Required action
Copy, exactly as written, the lines that begin at the one containing "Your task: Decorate" and end at the one containing "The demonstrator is". Skip any pictures in the data below.

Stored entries
- - -

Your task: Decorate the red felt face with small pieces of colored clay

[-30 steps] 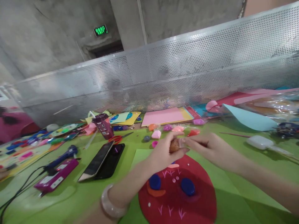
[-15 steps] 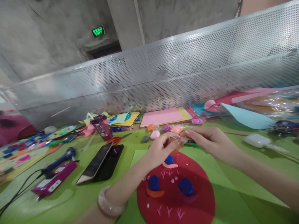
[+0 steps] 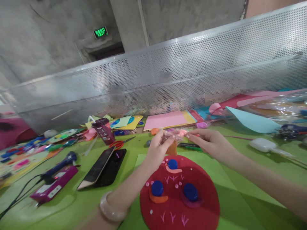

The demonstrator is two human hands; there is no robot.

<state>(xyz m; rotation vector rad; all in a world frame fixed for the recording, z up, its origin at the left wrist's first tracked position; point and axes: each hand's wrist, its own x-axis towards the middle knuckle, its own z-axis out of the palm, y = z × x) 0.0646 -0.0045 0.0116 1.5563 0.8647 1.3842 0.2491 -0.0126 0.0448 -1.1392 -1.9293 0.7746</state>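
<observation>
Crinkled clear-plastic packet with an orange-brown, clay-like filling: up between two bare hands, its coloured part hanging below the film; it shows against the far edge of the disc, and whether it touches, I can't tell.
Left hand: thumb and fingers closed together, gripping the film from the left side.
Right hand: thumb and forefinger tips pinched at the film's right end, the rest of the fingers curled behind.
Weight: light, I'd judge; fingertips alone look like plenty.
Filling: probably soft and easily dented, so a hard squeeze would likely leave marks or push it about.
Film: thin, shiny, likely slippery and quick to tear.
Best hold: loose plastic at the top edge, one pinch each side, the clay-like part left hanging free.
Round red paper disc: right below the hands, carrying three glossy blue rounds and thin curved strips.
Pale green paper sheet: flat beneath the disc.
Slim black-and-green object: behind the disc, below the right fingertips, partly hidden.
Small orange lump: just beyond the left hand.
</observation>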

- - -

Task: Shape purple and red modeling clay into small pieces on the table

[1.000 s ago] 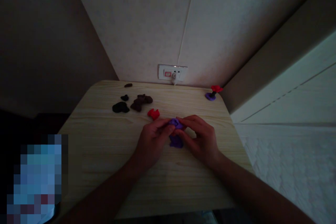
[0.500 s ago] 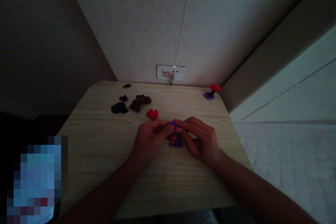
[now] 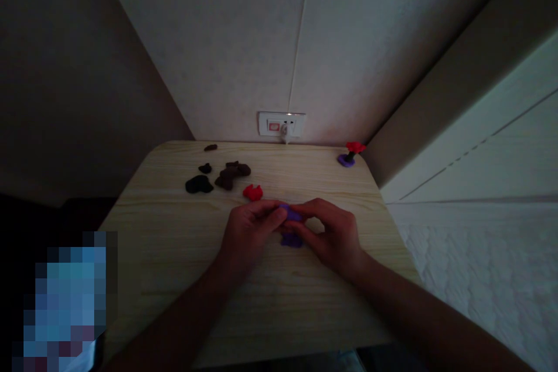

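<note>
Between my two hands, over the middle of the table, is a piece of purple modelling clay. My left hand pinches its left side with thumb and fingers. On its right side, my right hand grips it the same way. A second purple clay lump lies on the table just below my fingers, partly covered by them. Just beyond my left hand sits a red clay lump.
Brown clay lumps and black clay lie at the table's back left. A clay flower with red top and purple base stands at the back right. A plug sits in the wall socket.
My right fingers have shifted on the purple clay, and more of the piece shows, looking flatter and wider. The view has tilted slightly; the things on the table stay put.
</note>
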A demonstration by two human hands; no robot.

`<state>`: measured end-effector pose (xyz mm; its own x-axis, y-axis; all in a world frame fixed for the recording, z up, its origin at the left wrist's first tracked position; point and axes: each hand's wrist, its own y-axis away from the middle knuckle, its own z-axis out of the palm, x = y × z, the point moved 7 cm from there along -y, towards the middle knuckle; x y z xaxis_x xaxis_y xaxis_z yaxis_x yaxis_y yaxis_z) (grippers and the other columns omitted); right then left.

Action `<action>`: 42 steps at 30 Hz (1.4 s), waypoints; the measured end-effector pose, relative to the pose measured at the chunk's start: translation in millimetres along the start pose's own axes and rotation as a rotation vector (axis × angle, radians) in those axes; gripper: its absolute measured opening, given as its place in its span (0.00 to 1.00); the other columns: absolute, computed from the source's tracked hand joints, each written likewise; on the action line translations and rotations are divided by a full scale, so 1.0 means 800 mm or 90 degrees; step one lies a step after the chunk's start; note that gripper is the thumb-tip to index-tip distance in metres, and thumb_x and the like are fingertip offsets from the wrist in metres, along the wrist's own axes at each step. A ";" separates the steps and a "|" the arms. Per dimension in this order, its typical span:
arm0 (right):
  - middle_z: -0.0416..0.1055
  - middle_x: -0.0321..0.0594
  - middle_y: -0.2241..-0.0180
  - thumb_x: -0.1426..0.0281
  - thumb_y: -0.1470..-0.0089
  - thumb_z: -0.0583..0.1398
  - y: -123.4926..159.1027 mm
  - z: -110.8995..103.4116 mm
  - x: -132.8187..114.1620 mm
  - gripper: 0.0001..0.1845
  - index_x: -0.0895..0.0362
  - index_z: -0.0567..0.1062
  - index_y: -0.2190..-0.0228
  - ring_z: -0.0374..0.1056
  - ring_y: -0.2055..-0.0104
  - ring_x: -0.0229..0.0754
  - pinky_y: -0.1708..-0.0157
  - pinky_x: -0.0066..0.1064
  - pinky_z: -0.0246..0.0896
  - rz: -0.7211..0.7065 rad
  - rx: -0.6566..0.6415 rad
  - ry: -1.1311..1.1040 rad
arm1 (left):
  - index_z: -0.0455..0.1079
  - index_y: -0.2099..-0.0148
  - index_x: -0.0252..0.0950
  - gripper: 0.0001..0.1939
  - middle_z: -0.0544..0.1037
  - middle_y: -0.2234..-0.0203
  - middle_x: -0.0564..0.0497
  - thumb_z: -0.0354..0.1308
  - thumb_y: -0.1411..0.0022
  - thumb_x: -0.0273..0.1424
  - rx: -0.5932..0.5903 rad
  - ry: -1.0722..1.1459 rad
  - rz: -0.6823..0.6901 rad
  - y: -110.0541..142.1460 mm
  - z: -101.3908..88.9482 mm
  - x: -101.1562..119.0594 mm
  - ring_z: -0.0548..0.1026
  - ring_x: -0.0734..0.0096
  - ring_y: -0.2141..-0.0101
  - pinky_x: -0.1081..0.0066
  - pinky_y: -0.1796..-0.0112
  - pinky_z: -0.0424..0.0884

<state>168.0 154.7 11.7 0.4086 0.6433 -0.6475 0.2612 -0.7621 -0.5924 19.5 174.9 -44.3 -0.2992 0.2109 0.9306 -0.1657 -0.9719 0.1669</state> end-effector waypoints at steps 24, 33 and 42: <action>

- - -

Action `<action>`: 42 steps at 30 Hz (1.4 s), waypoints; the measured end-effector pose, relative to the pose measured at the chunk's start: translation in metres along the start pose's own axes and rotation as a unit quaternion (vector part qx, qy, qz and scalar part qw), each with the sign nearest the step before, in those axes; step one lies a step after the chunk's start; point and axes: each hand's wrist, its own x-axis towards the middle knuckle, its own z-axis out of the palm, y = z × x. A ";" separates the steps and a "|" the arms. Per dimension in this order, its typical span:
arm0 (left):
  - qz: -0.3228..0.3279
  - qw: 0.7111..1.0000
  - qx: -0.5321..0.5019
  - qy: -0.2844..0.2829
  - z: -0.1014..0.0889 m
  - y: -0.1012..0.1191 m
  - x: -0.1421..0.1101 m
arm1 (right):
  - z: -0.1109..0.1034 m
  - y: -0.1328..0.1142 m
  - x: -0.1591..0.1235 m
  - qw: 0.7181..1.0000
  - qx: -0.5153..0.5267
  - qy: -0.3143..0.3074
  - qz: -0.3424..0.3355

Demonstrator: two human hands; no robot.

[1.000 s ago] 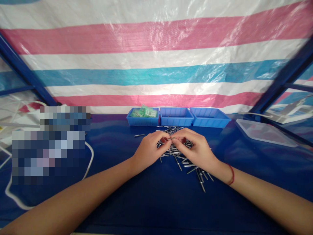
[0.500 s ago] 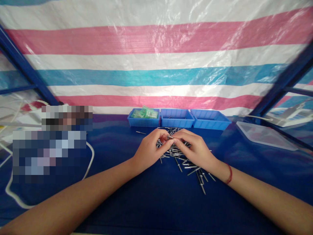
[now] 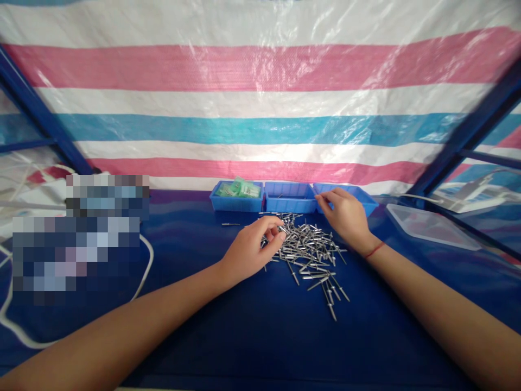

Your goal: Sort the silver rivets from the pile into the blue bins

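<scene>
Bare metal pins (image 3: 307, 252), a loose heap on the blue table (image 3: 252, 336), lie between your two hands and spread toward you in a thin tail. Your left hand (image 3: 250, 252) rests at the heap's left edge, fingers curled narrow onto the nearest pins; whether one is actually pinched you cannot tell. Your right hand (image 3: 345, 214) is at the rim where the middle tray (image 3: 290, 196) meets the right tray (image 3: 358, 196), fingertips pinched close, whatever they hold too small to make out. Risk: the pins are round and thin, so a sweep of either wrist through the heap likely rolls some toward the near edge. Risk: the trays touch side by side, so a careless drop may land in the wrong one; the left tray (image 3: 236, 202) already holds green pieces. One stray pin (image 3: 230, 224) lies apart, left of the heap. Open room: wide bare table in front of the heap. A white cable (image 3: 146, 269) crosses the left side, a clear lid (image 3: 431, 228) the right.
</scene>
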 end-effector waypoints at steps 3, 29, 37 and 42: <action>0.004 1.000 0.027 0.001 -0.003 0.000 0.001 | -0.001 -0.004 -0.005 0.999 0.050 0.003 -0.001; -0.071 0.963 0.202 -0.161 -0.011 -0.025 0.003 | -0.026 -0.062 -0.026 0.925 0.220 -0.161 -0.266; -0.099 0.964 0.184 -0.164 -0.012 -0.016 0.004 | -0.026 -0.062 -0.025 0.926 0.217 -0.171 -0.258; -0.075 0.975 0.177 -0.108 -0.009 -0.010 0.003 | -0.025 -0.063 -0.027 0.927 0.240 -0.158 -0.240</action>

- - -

The answer
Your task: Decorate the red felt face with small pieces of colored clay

[-30 steps] 
[-15 steps] 
[+0 steps] 

The demonstrator is two human hands; there is no robot.

There is no more to the output.